## EXERCISE REQUIREMENTS
Everything in the entries below should be restated exactly, except for the pictures.

## SUPPLIED MATERIAL
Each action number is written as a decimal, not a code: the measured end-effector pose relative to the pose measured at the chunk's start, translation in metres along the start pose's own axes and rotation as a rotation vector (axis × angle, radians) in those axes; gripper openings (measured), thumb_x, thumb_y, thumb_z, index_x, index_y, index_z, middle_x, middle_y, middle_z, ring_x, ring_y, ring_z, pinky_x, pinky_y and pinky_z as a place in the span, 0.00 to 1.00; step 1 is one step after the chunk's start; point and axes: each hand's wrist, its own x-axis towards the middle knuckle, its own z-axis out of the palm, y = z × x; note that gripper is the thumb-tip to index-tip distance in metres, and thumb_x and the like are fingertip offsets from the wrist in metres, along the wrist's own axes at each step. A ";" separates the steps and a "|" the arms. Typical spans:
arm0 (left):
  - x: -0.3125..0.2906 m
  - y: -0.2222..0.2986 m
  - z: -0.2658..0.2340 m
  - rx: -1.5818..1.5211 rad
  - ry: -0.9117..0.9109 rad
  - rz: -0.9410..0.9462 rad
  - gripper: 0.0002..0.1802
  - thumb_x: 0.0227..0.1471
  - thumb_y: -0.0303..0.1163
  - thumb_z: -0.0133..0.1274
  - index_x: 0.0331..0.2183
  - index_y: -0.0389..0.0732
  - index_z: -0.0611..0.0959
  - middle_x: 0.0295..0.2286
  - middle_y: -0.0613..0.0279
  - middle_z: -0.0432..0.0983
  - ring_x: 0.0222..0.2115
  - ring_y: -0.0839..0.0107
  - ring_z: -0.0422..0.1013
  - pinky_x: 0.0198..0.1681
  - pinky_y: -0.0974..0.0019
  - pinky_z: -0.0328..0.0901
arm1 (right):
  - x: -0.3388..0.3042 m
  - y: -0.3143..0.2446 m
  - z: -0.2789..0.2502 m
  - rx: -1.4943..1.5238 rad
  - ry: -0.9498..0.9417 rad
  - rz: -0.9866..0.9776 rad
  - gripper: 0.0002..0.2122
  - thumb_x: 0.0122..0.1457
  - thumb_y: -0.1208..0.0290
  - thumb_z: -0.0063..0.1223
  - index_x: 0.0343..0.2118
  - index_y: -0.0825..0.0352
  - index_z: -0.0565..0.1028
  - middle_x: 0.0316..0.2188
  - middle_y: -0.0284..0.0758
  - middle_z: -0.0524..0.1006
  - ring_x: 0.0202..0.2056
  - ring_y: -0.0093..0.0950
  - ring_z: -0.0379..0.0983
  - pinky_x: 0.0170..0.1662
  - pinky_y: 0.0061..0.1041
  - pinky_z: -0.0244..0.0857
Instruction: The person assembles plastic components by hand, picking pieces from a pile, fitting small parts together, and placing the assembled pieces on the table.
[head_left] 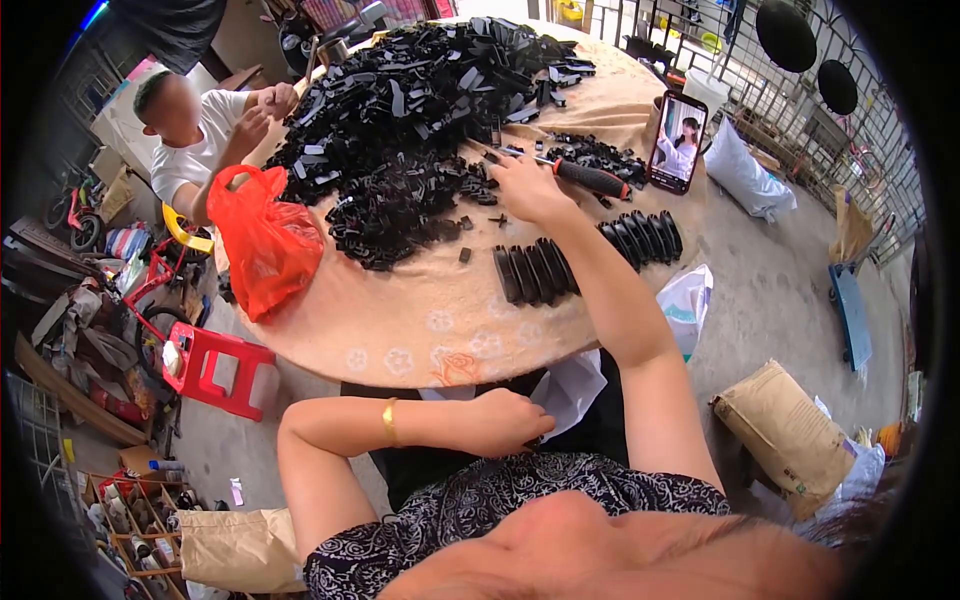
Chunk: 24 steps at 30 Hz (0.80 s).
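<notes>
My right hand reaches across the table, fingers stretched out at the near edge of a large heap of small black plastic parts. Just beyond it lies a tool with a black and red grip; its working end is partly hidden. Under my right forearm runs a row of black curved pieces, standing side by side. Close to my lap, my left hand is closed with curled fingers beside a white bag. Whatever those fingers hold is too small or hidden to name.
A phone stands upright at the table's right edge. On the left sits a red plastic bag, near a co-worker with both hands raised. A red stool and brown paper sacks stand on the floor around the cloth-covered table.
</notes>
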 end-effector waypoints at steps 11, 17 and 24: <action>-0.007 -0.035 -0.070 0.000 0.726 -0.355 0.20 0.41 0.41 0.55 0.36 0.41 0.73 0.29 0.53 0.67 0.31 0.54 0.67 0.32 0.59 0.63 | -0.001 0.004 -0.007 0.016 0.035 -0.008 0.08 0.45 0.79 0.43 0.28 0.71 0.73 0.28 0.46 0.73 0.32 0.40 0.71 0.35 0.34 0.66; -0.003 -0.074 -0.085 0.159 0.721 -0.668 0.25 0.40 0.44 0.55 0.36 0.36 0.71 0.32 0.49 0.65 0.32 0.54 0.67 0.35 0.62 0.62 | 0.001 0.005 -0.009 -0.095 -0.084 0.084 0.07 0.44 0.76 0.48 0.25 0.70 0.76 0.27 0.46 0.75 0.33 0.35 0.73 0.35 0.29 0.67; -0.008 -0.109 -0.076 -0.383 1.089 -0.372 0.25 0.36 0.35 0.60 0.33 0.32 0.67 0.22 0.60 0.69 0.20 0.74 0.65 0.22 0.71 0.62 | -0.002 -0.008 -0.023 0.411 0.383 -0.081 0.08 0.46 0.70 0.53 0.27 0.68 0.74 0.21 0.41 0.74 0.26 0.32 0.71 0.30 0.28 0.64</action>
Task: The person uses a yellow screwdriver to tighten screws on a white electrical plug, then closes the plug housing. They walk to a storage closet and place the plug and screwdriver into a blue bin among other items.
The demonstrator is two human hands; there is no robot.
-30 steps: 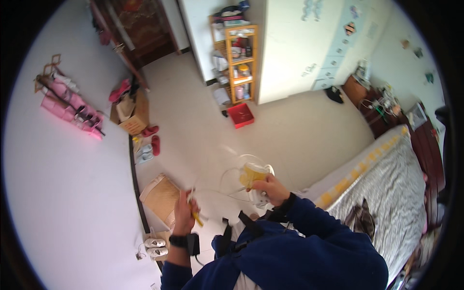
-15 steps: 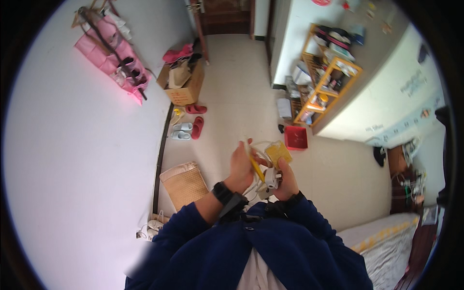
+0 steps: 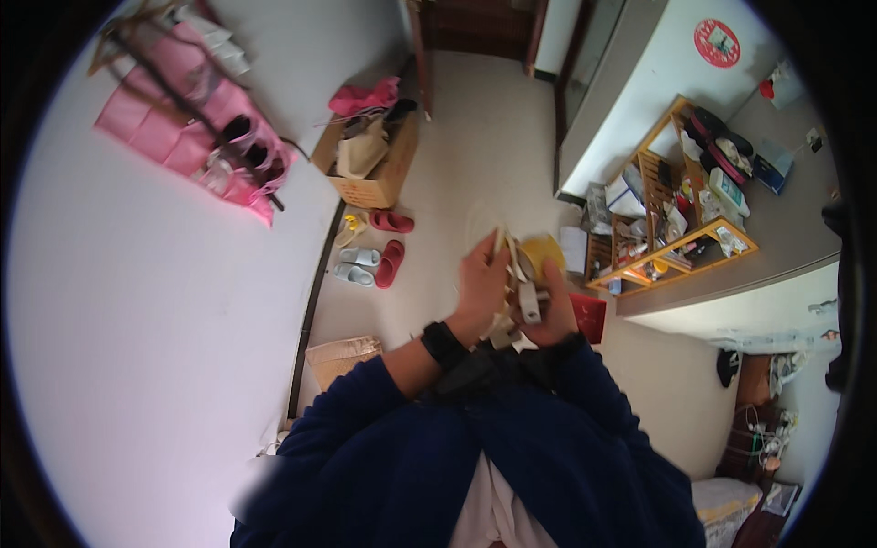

## SOLUTION
Each action number is written as a decimal, not a code: the measured end-effector pose relative to the pose measured at the chunk's start, translation in metres along the start pose's own axes and rotation as a rotation vector (axis × angle, radians) in those axes; gripper openings (measured), thumb_x, thumb_y, thumb_z, index_x, index_y, index_z, middle_x, middle_y, middle_z, ring_x, ring_y, ring_z, pinky_x, pinky_y and pinky_z as a place in the span, 0.00 to 1.00; step 1 is one step after the chunk's start; point and axes: each hand's wrist, its own x-axis towards the middle knuckle, its own z-axis out of the palm, y = z × x; note that gripper is the thumb-tip to index-tip distance in metres, and thumb_x and the like are fingertip offsets from the wrist in metres, along the wrist's own axes at each step. A ";" separates the steps and a "|" the arms. Typical spans:
arm0 (left):
  - x: -0.3125..0.2906 m
  - y: -0.2222..0.2986 m
  - z: -0.2658..0.2340 m
  - rx: -1.5818..1.5211 rad
  - ry: -0.9117..0.9109 rad
  - rz: -0.9410..0.9462 rad
  - gripper: 0.0002..0.1802
  - thumb_x: 0.0227..0.1471
  - thumb_y: -0.0303..0.1163
  - thumb_z: -0.0133..0.1274
  - index_x: 0.0331..0.2183
  - index_y: -0.0389..0.0732
  - index_z: -0.0611..0.0959
  - middle_x: 0.0295..0.2286
  - middle_y: -0.0613..0.0279
  - middle_z: -0.0432..0.0983
  - ring_x: 0.0222..0.2115
  - ring_y: -0.0839..0.0107
  - ring_z: -0.0422..0.1013
  - pinky_x: 0.0198..0.1681
  - pinky_y: -0.0974..0.0019
  - pinky_z: -0.0328..0.0901
arm1 (right):
  - x: -0.3388..0.3042 m
  - y: -0.3143..0.2446 m
  - z: -0.2789..0.2502 m
  - rx: -1.4943..1.5238 rad
  - ry: -0.9498..0.9417 rad
  - rz: -0.9866..0.9776 rad
  - gripper: 0.0002..0.2122
  - thumb_x: 0.0122..0.1457
  - thumb_y: -0.1208..0.0290
  - thumb_z: -0.0063..0.1223
  - index_x: 0.0343..0.2118
  - index_y: -0.0825..0.0352
  - index_z: -0.0565..0.1028
  - middle_x: 0.0316..0.2188
  - middle_y: -0.0284..0.0758
  - middle_z: -0.0524..0.1006
  - ring_x: 0.0202..0.2056
  - ring_y: -0.0093..0.0950
  - ring_z: -0.0379..0.0983
  - pinky_x: 0.0170..0.1662
  - pinky_y: 0.0061..0.1041
  - pinky_z: -0.0244..0.0857
Instruction: The person assembles plastic components by hand, picking pieces from a pile, fitting small parts together, and placing the assembled pieces on the table.
[head_left] 
Chunk: 24 steps at 30 Hz (0.80 s).
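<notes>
My right hand reaches across the table, fingers stretched out at the near edge of a large heap of small black plastic parts. Just beyond it lies a tool with a black and red grip; its working end is partly hidden. Under my right forearm runs a row of black curved pieces, standing side by side. Close to my lap, my left hand is closed with curled fingers beside a white bag. Whatever those fingers hold is too small or hidden to name.
A phone stands upright at the table's right edge. On the left sits a red plastic bag, near a co-worker with both hands raised. A red stool and brown paper sacks stand on the floor around the cloth-covered table.
</notes>
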 end-effector waypoints at steps 11, 17 and 24: <action>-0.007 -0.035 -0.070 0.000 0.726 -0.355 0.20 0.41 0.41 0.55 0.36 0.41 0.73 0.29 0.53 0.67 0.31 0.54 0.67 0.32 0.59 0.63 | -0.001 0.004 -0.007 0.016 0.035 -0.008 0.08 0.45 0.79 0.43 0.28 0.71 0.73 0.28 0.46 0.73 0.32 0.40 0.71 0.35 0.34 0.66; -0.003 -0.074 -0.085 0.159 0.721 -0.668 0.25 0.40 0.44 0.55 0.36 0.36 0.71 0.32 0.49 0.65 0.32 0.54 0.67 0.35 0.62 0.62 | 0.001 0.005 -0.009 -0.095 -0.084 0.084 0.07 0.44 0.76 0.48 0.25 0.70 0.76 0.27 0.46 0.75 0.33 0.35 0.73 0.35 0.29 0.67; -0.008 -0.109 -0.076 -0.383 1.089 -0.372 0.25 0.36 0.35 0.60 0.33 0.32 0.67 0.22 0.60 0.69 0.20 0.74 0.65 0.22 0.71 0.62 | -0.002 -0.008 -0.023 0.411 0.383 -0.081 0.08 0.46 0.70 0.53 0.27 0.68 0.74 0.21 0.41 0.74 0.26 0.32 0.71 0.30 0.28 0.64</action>
Task: The person uses a yellow screwdriver to tighten screws on a white electrical plug, then closes the plug housing. They walk to a storage closet and place the plug and screwdriver into a blue bin among other items.
The demonstrator is two human hands; there is no robot.
-30 steps: 
-15 steps: 
+0 steps: 

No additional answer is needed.